RE: SOX Question

From: Matthew Zito <mzito_at_gridapp.com>
Date: Tue, 2 Jun 2009 15:01:21 -0400
Message-ID: <C0A5E31718FC064A91E9FD7BE2F081B101D4B959_at_exchange.gridapp.com>


You could definitely argue that its a controls violation - but if your auditor says that the oversight is sufficient - i.e. the fact teh change was logged adn stored somewhere and double-checked, even if by the same person, then there you go. The beauty of SOX is that it means something different to everyone.

Matt

-----Original Message-----

From: oracle-l-bounce_at_freelists.org on behalf of SHEEHAN, JEREMY Sent: Tue 6/2/2009 2:20 PM
To: oracle-l_at_freelists.org
Subject: SOX Question  

Hey folks,

I'm sure this is everyone's most favorite subject: SOX.

I'd like to throw this out to everyone and see how your company handles a situation like this.

We have our 'change management' system. When someone needs a new table/view/package/data fix, etc... created or modified, we have to go through the change management process.
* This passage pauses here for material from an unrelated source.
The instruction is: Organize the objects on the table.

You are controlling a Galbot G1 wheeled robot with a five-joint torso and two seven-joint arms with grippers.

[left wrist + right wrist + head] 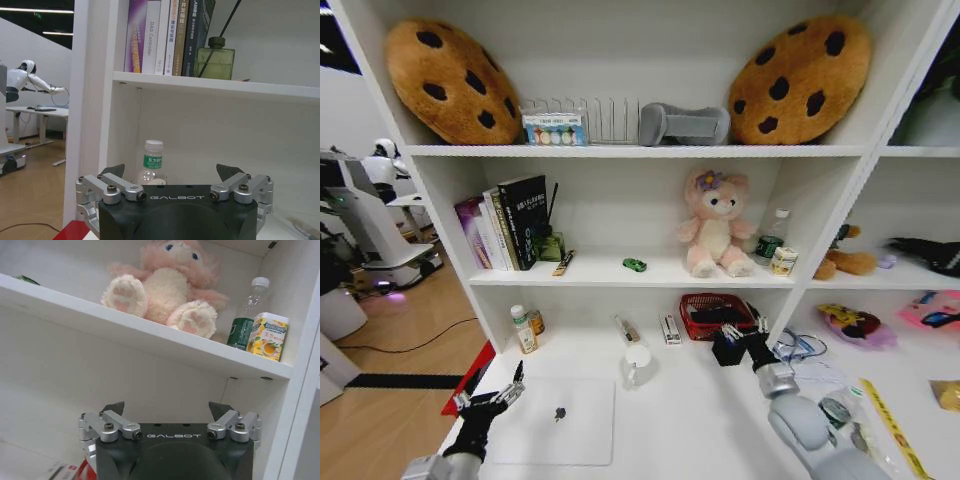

One thing that strikes me as odd here is that people are allowed to submit change requests and also approve them. Doesn't that go against everything that SOX rules were created for? SOX (in a change management sense) is all about accountability and openness of someone's actions. So is it 'correct' for someone to submit and approve changes? Shouldn't the approver and submitter be different?

Thoughts, ideas, comments?

Frustrated in Florida,

Jeremy

Consider the environment. Please don't print this e-mail unless you really need to.